* _Brief_
Write out nothing but the lines from the first line of the entries below through the line with "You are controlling"; no pictures go in.

Records from a dataset
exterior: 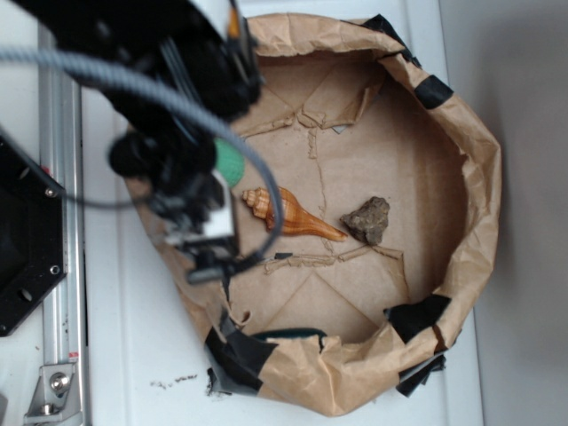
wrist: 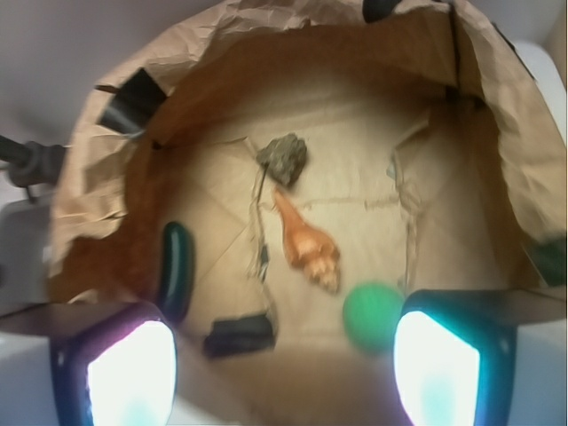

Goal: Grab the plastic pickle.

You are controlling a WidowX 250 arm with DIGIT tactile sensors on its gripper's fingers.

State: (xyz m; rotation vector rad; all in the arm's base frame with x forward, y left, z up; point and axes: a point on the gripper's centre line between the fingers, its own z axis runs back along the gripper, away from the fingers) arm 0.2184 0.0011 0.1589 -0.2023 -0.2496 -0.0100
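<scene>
So the exterior cam sits overhead, looking straight down on the paper bag [exterior: 470,177] from fairly close, with the arm blocking the upper left. The wrist cam rides on the gripper [wrist: 284,364], peering into the bag from its rim, closer in. Both catch the shell [exterior: 288,215] and the rock [exterior: 368,220] on the bag floor.

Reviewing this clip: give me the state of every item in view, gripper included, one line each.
Dark green elongated plastic pickle: lying against the bag wall, ungrasped.
Orange spiral seashell: lying flat on the bag floor, free.
Grey-brown rough rock: resting beside the shell's tip, untouched.
Green round ball: on the floor, partly hidden by one finger.
Brown paper bag basin with black tape: open, rim rolled down.
Black gripper: open, empty, above the floor.
</scene>
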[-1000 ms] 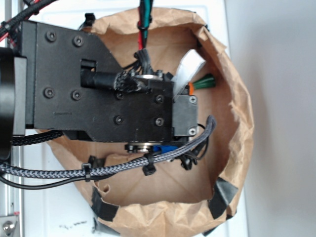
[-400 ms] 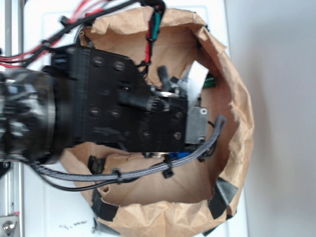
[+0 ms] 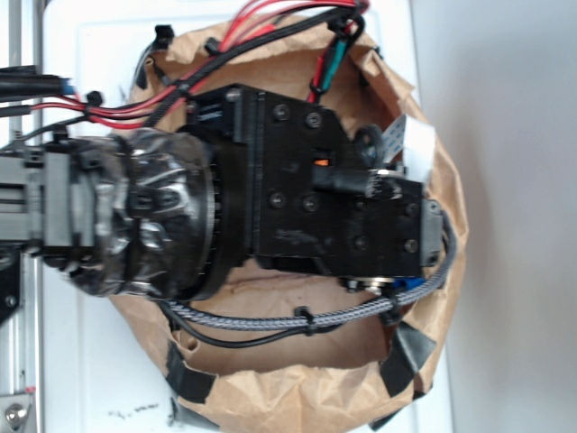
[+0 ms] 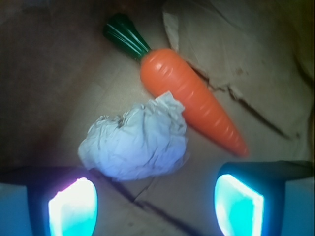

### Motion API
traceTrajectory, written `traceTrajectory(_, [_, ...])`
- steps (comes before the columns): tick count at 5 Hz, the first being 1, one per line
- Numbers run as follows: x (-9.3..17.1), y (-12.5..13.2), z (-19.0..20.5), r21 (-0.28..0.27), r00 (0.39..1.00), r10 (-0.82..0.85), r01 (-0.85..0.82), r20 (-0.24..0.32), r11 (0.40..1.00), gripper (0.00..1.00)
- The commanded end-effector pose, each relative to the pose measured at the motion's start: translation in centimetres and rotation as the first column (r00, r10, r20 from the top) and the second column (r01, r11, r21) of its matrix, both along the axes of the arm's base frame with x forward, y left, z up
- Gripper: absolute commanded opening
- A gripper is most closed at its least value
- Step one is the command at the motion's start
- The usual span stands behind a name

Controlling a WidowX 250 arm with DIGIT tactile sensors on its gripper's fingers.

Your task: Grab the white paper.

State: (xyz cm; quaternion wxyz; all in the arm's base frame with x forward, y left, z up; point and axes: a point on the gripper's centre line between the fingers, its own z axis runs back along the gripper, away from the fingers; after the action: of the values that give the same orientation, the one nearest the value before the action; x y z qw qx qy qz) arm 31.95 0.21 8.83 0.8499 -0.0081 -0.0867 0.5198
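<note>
- White paper [image 4: 135, 142]: crumpled off-white ball, heavily wrinkled, lying on the brown floor of the paper bag [image 3: 433, 298]; seen only in the wrist view, hidden beneath the arm in the exterior view
- Position of white paper: above and between the two fingertips in the wrist view, nearer the left-hand one; lower edge just beside that fingertip, contact not determinable
- Toy carrot [image 4: 192, 101]: orange body with dark green top, lying diagonally, green end toward upper left, tip toward lower right; one flank touching or overlapped by the upper right corner of the white paper
- Gripper [image 4: 157, 204]: spread wide, nothing between the fingers; fingertips [image 4: 74, 206] lit pale blue to cyan, one at each lower corner of the wrist view; not visibly in contact with paper or carrot
- Arm [image 3: 297, 212]: black housing with screw heads, reaching from the left across the bag opening, covering most of the interior in the exterior view; wrapped dark section toward the left
- Cables [image 3: 306, 320]: braided grey bundle running beneath the housing; red and black wires arching over the top
- Paper bag: large, brown, rim rolled and crumpled, black tape patches along the lower rim; creases and a torn seam on the floor in the wrist view
- White surface [image 3: 81, 361]: under the bag, in the exterior view
</note>
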Motion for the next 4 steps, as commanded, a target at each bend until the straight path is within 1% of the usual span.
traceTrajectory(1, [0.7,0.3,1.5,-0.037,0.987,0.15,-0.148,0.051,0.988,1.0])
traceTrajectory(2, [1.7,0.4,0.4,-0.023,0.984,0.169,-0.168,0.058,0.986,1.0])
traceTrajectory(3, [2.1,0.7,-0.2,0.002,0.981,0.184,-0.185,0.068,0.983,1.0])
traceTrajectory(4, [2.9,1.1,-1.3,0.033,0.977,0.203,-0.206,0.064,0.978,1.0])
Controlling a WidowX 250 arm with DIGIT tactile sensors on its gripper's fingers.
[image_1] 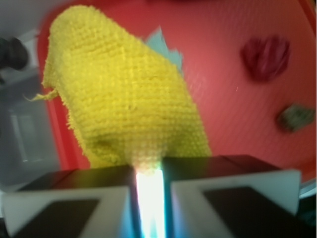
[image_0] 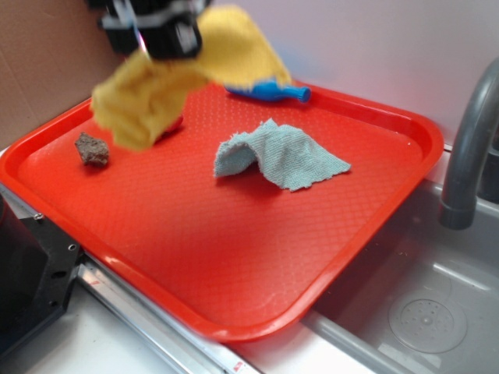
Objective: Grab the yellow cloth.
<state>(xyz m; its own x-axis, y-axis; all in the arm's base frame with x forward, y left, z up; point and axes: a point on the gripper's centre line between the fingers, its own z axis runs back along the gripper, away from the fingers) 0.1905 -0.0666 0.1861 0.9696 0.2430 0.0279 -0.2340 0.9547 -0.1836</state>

* _Solved problem_
exterior: 
wrist: 

Goal: Grab the plastic pickle.

You are controlling a WidowX 250 arm with DIGIT tactile sensors on its gripper's fingers.

No additional output is required for this exercise.